### What you will do
The records that follow are to be repeated without alteration.

Stored items from a collection

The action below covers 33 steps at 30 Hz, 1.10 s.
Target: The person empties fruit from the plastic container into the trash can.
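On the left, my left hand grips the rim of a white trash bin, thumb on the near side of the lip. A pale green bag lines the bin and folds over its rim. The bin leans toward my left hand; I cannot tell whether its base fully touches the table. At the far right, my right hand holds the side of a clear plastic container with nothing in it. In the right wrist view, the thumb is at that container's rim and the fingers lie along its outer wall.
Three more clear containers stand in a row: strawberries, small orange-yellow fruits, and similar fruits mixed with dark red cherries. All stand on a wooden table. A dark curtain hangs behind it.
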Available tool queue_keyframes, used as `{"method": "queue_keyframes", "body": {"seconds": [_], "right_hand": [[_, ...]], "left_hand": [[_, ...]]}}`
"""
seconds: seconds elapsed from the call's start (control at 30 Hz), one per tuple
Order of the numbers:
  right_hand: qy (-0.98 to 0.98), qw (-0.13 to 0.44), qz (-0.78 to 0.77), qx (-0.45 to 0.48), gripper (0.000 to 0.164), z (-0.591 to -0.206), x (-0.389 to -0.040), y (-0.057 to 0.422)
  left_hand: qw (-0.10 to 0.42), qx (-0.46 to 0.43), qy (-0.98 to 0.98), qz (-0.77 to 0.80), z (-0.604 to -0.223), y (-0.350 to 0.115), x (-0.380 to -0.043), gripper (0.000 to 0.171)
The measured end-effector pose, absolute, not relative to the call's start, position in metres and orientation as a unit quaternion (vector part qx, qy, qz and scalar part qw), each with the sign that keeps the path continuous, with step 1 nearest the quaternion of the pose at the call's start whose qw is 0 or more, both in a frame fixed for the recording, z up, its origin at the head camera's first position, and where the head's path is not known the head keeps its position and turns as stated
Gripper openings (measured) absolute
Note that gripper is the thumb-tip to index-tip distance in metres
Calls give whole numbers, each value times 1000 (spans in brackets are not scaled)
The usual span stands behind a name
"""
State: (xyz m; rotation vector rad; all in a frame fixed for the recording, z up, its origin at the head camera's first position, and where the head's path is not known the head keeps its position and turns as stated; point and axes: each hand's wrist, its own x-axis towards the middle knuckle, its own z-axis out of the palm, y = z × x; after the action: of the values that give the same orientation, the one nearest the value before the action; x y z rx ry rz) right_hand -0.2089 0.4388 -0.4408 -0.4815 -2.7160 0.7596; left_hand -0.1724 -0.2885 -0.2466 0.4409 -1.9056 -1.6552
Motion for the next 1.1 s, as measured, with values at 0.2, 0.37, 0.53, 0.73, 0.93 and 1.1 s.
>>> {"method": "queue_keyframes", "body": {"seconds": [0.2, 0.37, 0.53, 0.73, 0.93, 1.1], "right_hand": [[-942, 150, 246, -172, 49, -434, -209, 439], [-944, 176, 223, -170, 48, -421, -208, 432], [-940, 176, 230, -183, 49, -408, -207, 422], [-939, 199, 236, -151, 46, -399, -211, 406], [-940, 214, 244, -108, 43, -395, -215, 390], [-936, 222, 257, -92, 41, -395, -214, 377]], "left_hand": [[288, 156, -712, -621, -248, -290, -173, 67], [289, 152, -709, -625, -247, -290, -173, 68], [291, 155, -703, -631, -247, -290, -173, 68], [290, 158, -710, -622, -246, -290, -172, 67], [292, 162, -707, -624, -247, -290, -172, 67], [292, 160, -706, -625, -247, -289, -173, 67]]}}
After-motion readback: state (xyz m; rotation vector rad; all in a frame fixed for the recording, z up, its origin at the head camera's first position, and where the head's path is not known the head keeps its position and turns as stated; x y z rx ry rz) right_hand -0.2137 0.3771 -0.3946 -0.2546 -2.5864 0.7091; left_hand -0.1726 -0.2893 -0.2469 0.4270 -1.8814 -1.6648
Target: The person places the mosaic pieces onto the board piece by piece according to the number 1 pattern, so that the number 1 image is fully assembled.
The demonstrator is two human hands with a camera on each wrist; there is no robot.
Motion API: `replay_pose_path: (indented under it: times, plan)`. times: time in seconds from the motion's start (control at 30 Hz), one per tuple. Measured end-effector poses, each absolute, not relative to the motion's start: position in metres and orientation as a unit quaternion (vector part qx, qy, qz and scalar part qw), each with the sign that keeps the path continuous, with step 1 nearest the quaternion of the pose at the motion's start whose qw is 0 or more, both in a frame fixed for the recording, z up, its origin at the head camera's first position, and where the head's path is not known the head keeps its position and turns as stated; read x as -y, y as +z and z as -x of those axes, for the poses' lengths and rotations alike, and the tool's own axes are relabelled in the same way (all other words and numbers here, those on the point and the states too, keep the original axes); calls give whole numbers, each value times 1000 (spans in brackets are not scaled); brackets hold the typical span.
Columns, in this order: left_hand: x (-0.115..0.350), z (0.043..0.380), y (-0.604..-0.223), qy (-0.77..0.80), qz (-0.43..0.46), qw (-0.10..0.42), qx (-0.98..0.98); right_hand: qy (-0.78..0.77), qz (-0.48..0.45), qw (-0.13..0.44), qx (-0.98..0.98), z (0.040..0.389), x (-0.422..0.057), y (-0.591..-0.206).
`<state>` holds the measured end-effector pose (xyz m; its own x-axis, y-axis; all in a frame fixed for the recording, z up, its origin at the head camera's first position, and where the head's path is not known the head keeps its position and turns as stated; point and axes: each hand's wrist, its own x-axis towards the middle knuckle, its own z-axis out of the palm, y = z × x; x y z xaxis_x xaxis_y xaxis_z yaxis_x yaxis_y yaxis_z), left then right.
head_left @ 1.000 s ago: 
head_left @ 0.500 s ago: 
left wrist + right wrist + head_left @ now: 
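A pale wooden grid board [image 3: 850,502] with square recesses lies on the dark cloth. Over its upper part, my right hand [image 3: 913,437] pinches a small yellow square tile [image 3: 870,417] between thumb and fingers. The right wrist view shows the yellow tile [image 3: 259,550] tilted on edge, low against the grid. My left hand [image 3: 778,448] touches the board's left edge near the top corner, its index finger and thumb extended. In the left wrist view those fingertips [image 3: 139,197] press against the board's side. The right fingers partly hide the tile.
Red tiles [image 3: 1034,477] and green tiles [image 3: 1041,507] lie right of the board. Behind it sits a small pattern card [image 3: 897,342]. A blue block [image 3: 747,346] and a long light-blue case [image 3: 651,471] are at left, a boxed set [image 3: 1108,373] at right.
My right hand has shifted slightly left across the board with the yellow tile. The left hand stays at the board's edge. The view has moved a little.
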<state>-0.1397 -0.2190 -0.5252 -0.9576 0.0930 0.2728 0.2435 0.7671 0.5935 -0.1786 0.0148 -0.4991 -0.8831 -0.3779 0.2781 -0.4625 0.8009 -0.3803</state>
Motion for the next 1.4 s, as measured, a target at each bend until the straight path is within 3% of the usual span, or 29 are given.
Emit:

### Answer area
The action below covers 33 steps at 30 Hz, 1.10 s.
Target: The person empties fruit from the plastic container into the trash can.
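On the left, my left hand grips the rim of a white trash bin, thumb on the near side of the lip. A pale green bag lines the bin and folds over its rim. The bin leans toward my left hand; I cannot tell whether its base fully touches the table. At the far right, my right hand holds the side of a clear plastic container with nothing in it. In the right wrist view, the thumb is at that container's rim and the fingers lie along its outer wall.
Three more clear containers stand in a row: strawberries, small orange-yellow fruits, and similar fruits mixed with dark red cherries. All stand on a wooden table. A dark curtain hangs behind it.
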Available tool queue_keyframes, used as `{"method": "queue_keyframes", "body": {"seconds": [_], "right_hand": [[_, ...]], "left_hand": [[_, ...]]}}`
"""
seconds: seconds elapsed from the call's start (control at 30 Hz), one per tuple
Order of the numbers:
  right_hand: qy (-0.98 to 0.98), qw (-0.13 to 0.44), qz (-0.78 to 0.77), qx (-0.45 to 0.48), gripper (0.000 to 0.164), z (-0.591 to -0.206), x (-0.389 to -0.040), y (-0.057 to 0.422)
  left_hand: qw (-0.10 to 0.42), qx (-0.46 to 0.43), qy (-0.98 to 0.98), qz (-0.77 to 0.80), z (-0.604 to -0.223), y (-0.350 to 0.115), x (-0.380 to -0.043), gripper (0.000 to 0.171)
The measured end-effector pose, absolute, not relative to the call's start, position in metres and orientation as a unit quaternion (vector part qx, qy, qz and scalar part qw), each with the sign that keeps the path continuous, with step 1 nearest the quaternion of the pose at the call's start whose qw is 0 or more, both in a frame fixed for the recording, z up, its origin at the head camera's first position, and where the head's path is not known the head keeps its position and turns as stated
Gripper openings (measured) absolute
Note that gripper is the thumb-tip to index-tip distance in metres
Calls give whole numbers, each value times 1000 (spans in brackets are not scaled)
The usual span stands behind a name
"""
State: (xyz m; rotation vector rad; all in a frame fixed for the recording, z up, its origin at the head camera's first position, and where the head's path is not known the head keeps its position and turns as stated; point and axes: each hand's wrist, its own x-axis towards the middle knuckle, its own z-axis out of the palm, y = z × x; after the action: of the values that give the same orientation, the one nearest the value before the action; x y z rx ry rz) right_hand -0.2089 0.4388 -0.4408 -0.4815 -2.7160 0.7596; left_hand -0.1724 -0.2885 -0.2466 0.4409 -1.9056 -1.6552
Motion for the next 1.1 s, as measured, with values at 0.2, 0.37, 0.53, 0.73, 0.93 and 1.1 s.
>>> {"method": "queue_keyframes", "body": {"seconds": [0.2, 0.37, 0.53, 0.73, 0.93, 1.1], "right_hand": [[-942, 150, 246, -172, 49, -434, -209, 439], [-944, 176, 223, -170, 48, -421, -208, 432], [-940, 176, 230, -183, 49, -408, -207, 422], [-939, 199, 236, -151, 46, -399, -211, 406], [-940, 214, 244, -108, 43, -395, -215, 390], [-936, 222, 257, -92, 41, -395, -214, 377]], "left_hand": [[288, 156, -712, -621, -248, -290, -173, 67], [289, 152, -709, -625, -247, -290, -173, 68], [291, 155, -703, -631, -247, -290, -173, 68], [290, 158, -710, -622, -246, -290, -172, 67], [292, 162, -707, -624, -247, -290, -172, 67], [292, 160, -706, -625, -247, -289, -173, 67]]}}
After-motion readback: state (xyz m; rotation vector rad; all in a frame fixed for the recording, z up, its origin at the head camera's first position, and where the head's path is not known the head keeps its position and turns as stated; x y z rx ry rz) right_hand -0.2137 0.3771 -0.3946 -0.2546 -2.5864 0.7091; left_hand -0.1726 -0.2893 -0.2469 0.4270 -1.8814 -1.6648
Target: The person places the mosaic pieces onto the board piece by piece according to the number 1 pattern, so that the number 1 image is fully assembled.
The demonstrator is two human hands with a camera on each wrist; there is no robot.
Motion API: `replay_pose_path: (indented under it: times, plan)`. times: time in seconds from the motion's start (control at 30 Hz), one per tuple. Measured end-effector poses, each absolute, not relative to the motion's start: position in metres and orientation as a unit quaternion (vector part qx, qy, qz and scalar part qw), each with the sign that keeps the path continuous, with step 1 nearest the quaternion of the pose at the motion's start whose qw is 0 or more, both in a frame fixed for the recording, z up, its origin at the head camera's first position, and where the head's path is not known the head keeps its position and turns as stated; read x as -y, y as +z and z as -x of those axes, for the poses' lengths and rotations alike, and the tool's own axes are relabelled in the same way (all other words and numbers here, those on the point and the states too, keep the original axes); calls give whole numbers, each value times 1000 (spans in brackets are not scaled); brackets hold the typical span.
Columns, in this order: left_hand: x (-0.115..0.350), z (0.043..0.380), y (-0.604..-0.223), qy (-0.77..0.80), qz (-0.43..0.46), qw (-0.10..0.42), qx (-0.98..0.98); right_hand: qy (-0.78..0.77), qz (-0.48..0.45), qw (-0.13..0.44), qx (-0.98..0.98), z (0.040..0.389), x (-0.422..0.057), y (-0.591..-0.206).
`<state>` holds the measured end-effector pose (xyz m; its own x-axis, y-axis; all in a frame fixed for the recording, z up, its origin at the head camera's first position, and where the head's path is not known the head keeps its position and turns as stated; point and axes: each hand's wrist, its own x-axis towards the middle knuckle, its own z-axis out of the palm, y = z × x; x y z xaxis_x xaxis_y xaxis_z yaxis_x yaxis_y yaxis_z), left then right.
head_left @ 1.000 s ago: 
head_left @ 0.500 s ago: 
left wrist + right wrist + head_left @ now: 
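A pale wooden grid board [image 3: 850,502] with square recesses lies on the dark cloth. Over its upper part, my right hand [image 3: 913,437] pinches a small yellow square tile [image 3: 870,417] between thumb and fingers. The right wrist view shows the yellow tile [image 3: 259,550] tilted on edge, low against the grid. My left hand [image 3: 778,448] touches the board's left edge near the top corner, its index finger and thumb extended. In the left wrist view those fingertips [image 3: 139,197] press against the board's side. The right fingers partly hide the tile.
Red tiles [image 3: 1034,477] and green tiles [image 3: 1041,507] lie right of the board. Behind it sits a small pattern card [image 3: 897,342]. A blue block [image 3: 747,346] and a long light-blue case [image 3: 651,471] are at left, a boxed set [image 3: 1108,373] at right.
My right hand has shifted slightly left across the board with the yellow tile. The left hand stays at the board's edge. The view has moved a little.
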<state>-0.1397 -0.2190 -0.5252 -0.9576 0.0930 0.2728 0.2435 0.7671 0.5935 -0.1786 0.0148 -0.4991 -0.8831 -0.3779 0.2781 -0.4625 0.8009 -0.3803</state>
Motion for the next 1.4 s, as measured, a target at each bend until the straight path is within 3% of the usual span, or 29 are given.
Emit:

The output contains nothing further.